* **GOAL OF THE EXERCISE**
A verbatim copy of all the data is required, minus any images.

* **SUPPLIED INFORMATION**

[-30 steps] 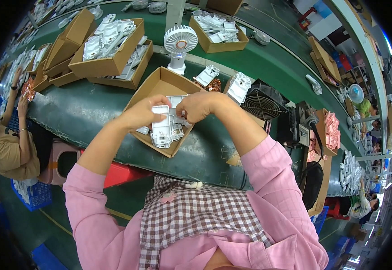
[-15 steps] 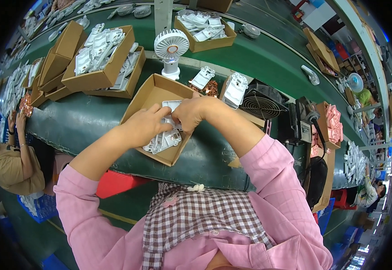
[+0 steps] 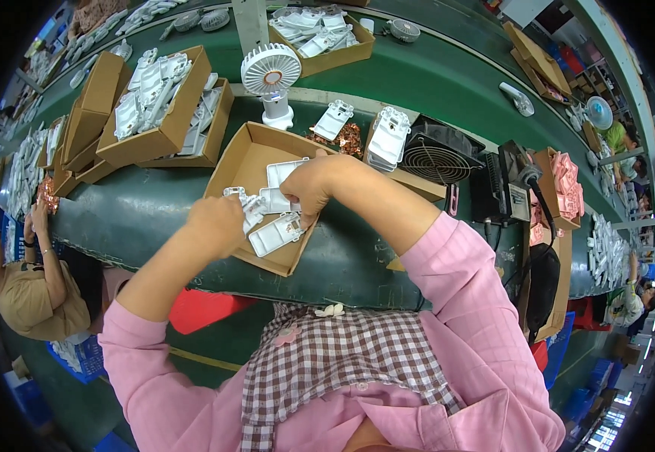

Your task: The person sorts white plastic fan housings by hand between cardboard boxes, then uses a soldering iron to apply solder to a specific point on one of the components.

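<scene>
Left hand [image 3: 218, 224], now moved toward the cardboard box's [image 3: 239, 158] left side: grasping one white casing [image 3: 252, 211]. Right hand [image 3: 309, 188], box's right side: grip undiscernible from here. Remaining casings [image 3: 274, 236]: inside box. Handling, presumably: light, stiff, slippery; hold by long rims.

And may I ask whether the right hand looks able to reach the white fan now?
Probably yes: only the carton's far wall seems to stand between the right hand and the white fan.
</scene>
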`<state>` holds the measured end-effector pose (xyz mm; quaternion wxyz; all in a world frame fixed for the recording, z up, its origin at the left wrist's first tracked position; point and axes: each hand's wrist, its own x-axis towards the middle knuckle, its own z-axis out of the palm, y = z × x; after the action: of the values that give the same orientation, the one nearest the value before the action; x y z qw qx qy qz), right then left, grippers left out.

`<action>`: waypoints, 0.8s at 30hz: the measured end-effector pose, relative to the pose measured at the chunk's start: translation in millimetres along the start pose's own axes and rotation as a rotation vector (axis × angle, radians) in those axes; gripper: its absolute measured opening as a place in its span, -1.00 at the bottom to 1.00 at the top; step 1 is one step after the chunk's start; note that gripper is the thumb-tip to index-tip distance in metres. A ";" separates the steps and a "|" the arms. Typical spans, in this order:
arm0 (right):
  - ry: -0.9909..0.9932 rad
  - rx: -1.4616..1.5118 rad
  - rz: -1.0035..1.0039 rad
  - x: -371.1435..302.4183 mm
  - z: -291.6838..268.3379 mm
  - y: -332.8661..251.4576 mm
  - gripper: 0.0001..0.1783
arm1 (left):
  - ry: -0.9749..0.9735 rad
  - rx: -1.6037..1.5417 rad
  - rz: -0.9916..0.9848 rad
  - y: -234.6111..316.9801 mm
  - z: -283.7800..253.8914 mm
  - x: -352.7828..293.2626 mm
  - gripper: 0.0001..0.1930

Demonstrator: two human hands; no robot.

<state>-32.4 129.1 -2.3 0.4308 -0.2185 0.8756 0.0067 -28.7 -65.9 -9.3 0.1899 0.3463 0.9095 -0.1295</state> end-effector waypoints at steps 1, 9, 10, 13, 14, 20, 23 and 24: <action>0.024 0.025 -0.011 0.5 1.3 0.8 -0.39 | -0.005 0.000 -0.038 3.6 6.6 -0.2 -0.73; 0.379 0.149 -0.097 4.5 17.1 7.2 -0.57 | 0.225 -0.466 -0.122 3.2 32.2 -5.0 -0.50; 0.494 0.107 -0.118 5.2 18.2 10.0 -0.59 | 0.303 -0.537 -0.114 -0.4 35.3 -2.9 -0.54; 0.638 0.090 -0.160 -3.7 22.0 16.9 -0.66 | 0.265 -0.599 -0.110 -13.4 19.7 -2.8 -0.56; 0.692 0.139 -0.135 -8.1 24.8 18.2 -0.69 | 0.150 -0.588 -0.118 -17.3 8.2 -6.2 -0.55; 1.073 0.448 0.015 -20.3 25.7 12.1 -0.75 | 0.021 -0.549 0.208 0.5 3.9 -8.8 -0.51; 1.063 0.407 0.058 -12.7 26.6 5.1 -0.76 | -0.062 -0.427 0.241 31.0 8.6 -2.8 -0.51; 1.061 0.388 0.031 -8.0 26.9 4.1 -0.76 | -0.091 -0.454 0.214 39.2 7.2 -3.3 -0.53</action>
<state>-9.5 141.2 -13.9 -0.0361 -0.0959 0.9604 -0.2590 2.1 -41.9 -18.4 0.3164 0.3831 0.8638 0.0832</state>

* **FINISHED EXERCISE**
[-30 steps] 
[-15 steps] 
[+0 steps] 

Your task: The person sorts white plastic fan housings by hand between cardboard boxes, then uses a soldering iron to apply solder to a specific point on one of the components.

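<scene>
Left hand [image 3: 218, 224], now moved toward the cardboard box's [image 3: 239, 158] left side: grasping one white casing [image 3: 252, 211]. Right hand [image 3: 309, 188], box's right side: grip undiscernible from here. Remaining casings [image 3: 274, 236]: inside box. Handling, presumably: light, stiff, slippery; hold by long rims.

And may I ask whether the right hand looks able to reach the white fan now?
Probably yes: only the carton's far wall seems to stand between the right hand and the white fan.
</scene>
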`<state>` holds the measured end-effector pose (xyz mm; quaternion wxyz; all in a world frame fixed for the recording, z up, its origin at the left wrist's first tracked position; point and axes: each hand's wrist, its own x-axis towards the middle knuckle, its own z-axis out of the palm, y = z × x; after the action: of the values that give the same orientation, the one nearest the value before the action; x y z qw qx qy qz), right then left, grippers left out.

`<action>`: waypoints, 0.8s at 30hz: the measured end-effector pose, relative to the pose measured at the chunk's start: translation in millimetres along the start pose's own axes and rotation as a rotation vector (axis × angle, radians) in those axes; gripper: its absolute measured opening as a place in its span, -1.00 at the bottom to 1.00 at the top; step 1 is one step after the chunk's start; note that gripper is the thumb-tip to index-tip distance in metres. A ";" separates the steps and a "|" the arms. Typical spans, in this order:
arm0 (right):
  - ry: -0.9909..0.9932 rad
  - rx: -1.4616..1.5118 rad
  - rz: -1.0035..1.0039 rad
  - x: -371.1435..302.4183 mm
  - z: -291.6838..268.3379 mm
  - y: -332.8661..251.4576 mm
  - gripper: 0.0001..0.1783
arm1 (left):
  - ry: -0.9749..0.9735 rad
  - rx: -1.6037..1.5417 rad
  - rz: -0.9916..0.9848 rad
  - y: -234.6111..316.9801 mm
  - z: -283.7800..253.8914 mm
  - x: -352.7828..293.2626 mm
  - gripper: 0.0001..0.1930

Demonstrator: two human hands; no robot.

<state>-32.4 129.1 -2.3 0.4308 -0.2185 0.8756 0.0067 -28.7 -65.9 -9.3 0.1899 0.3463 0.9095 -0.1295</state> end-effector waypoints at steps 1, 9, 10, 13, 14, 20, 23 and 24: <action>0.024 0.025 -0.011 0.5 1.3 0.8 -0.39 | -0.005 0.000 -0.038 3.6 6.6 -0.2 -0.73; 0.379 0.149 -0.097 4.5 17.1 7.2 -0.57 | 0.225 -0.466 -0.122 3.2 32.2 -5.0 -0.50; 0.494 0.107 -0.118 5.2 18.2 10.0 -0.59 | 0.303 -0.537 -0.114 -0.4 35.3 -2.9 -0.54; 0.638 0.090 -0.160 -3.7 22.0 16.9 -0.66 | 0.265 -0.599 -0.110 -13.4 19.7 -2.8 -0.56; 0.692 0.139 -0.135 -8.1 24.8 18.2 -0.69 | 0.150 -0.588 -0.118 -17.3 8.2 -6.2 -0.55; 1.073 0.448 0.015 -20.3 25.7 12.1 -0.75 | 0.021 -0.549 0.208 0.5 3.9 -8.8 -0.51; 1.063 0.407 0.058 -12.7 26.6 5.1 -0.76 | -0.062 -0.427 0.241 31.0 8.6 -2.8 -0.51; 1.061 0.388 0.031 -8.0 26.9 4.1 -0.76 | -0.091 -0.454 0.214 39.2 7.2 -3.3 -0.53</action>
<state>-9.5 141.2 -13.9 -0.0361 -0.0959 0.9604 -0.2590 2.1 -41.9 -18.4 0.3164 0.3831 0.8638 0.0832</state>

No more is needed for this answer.